Mütter gegen Antiatom-Politik

Oberösterreich
25.11.2007 21:51
„Die Aktivisten werden gerüffelt, Temelín wird nicht mehr ernsthaft bekämpft“, kritisiert Gabi Schweiger, Obfrau der Freistädter „Mütter gegen Atomgefahren“, die Antiatom-Politik des Landes und den dafür verantwortlichen Grünen-Chef Rudi Anschober. Die Temelín-Kämpferinnen der ersten Stunde machen nun allein weiter.

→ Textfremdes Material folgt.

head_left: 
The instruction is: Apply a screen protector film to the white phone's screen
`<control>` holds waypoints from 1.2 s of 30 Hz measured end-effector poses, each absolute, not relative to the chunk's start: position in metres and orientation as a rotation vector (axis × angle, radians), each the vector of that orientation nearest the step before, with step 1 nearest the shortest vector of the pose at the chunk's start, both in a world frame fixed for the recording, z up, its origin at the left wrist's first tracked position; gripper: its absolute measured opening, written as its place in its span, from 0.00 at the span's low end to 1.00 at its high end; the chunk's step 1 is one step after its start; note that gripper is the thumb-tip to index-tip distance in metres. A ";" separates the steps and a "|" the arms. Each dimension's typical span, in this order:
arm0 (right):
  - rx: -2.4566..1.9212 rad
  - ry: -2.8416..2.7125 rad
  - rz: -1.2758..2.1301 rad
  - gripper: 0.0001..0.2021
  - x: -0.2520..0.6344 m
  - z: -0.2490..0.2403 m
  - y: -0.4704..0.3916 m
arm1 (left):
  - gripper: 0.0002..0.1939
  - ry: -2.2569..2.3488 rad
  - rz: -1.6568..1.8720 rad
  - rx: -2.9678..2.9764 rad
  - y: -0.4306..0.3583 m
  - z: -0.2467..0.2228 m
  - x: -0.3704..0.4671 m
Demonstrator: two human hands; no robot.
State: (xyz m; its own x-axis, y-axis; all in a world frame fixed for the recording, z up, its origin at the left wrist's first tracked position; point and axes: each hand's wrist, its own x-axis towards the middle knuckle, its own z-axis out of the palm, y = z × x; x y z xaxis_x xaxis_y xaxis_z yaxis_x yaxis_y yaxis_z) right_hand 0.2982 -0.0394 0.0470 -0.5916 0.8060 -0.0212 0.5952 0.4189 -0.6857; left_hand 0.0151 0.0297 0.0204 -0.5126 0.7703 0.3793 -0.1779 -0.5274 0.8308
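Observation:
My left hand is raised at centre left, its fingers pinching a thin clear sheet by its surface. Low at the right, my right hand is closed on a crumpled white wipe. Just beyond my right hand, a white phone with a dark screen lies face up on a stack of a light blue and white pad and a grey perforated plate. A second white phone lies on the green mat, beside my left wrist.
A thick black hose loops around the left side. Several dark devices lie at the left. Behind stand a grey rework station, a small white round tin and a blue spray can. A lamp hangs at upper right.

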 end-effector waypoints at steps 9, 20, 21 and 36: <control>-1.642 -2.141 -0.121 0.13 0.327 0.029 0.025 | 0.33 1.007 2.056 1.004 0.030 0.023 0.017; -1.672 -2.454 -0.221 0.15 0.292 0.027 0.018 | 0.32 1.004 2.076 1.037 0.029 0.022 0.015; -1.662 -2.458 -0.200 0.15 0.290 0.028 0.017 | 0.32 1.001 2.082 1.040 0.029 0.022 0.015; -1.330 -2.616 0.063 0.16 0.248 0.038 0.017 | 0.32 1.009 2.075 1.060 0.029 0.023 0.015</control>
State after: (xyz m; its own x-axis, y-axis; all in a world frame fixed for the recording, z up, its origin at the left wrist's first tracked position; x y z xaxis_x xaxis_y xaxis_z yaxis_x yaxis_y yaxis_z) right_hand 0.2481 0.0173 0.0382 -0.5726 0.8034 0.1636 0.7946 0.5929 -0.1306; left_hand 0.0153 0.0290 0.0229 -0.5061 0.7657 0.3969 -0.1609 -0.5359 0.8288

Gegärt habe es zwischen Ehrenamtlichen, Land und besonders dessen Atombeauftragten Radko Pavlovec schon länger, erklärt Schweiger: „Er reißt alles an sich und lässt uns keinen Spielraum. Wir sollen nur mehr Sachbearbeiter im Dienst des Landes sein.“ Ohne Platz für eigenständige Aktionen wie die Grenzblockaden, für die es Rüffel gab. „Dabei haben wir es nur mit den Blockaden geschafft, dass Temelín wieder ein Thema wurde“, so Schweiger.

Nicht im Sinne des Landes: „Wir müssen Verbündete in Tschechien finden - und bei den dortigen Atomgegnern geht es um andere Themen wie Atom-Endlager und zusätzliche Reaktorblöcke“, so Landesrat Rudi Anschober, der bedauert, bei einem Gespräch mit Schweiger keine Einigung gefunden zu haben: „Verschiedene Meinungen zur Strategie gibt es auch mit anderen Gruppen.“

Nach dem Austritt aus der Landes-Plattform wollen die „Mütter“ allein weiterkämpfen. „Das haben wir früher auch ohne Förderung getan“, so Schweiger, die auch enttäuscht über die Haltung der Grünen zur Energie AG ist. Wie andere führende Atomgegner hat sie für die Bürgerbefragung unterschrieben.